----- Supplied entries -----
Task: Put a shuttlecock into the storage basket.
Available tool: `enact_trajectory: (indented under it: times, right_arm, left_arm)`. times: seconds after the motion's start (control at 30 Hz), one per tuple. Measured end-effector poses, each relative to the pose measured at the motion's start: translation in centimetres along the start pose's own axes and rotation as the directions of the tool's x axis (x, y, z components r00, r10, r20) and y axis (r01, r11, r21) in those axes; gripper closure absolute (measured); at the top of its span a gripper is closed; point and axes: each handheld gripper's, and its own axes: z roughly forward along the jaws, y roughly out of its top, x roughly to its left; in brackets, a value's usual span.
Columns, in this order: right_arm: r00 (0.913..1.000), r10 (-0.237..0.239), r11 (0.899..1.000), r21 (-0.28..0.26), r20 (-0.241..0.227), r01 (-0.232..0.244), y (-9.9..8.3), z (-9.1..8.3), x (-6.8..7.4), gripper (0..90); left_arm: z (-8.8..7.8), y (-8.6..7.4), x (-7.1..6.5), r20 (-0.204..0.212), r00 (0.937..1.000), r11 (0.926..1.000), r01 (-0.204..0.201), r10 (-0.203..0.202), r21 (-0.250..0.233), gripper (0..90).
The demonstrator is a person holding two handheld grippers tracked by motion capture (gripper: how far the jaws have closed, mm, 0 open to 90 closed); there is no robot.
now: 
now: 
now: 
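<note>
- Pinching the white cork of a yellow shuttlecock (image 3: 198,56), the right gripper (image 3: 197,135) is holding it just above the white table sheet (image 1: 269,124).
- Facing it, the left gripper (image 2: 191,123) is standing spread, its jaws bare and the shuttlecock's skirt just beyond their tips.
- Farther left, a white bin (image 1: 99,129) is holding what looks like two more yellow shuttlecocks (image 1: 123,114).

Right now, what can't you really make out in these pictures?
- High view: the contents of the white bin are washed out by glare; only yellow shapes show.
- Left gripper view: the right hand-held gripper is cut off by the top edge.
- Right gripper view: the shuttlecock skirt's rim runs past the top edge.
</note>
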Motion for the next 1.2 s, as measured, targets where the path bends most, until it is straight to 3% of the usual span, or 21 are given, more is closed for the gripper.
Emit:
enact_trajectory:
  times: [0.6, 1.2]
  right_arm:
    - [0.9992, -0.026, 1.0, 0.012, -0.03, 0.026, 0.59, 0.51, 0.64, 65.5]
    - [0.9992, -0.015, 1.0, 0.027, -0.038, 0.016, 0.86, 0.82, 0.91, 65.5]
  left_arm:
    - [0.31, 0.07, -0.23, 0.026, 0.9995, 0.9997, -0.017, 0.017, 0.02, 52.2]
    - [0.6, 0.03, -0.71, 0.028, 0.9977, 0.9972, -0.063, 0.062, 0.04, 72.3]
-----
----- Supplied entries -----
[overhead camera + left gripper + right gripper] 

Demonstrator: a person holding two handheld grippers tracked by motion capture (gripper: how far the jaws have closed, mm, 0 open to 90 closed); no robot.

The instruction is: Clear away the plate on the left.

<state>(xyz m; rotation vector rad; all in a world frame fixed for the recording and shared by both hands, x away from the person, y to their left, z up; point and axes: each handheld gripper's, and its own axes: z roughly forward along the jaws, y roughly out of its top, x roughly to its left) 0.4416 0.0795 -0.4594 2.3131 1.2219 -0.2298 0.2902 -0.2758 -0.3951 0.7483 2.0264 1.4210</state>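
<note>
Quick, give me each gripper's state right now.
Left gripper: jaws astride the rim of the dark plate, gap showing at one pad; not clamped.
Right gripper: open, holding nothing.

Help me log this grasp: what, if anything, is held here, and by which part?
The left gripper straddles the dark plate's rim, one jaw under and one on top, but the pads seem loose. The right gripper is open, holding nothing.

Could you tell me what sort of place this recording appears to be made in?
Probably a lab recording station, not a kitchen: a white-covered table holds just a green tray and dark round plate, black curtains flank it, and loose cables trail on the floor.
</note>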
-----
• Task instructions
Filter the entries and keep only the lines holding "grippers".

• Your response
The demonstrator is a person holding two handheld grippers tracked by motion capture (gripper: how far the jaws have closed, mm, 0 open to 90 closed); there is no robot.
Demonstrator: a person holding two handheld grippers tracked by motion capture (gripper: how far the jaws have closed, mm, 0 open to 90 closed); no robot.

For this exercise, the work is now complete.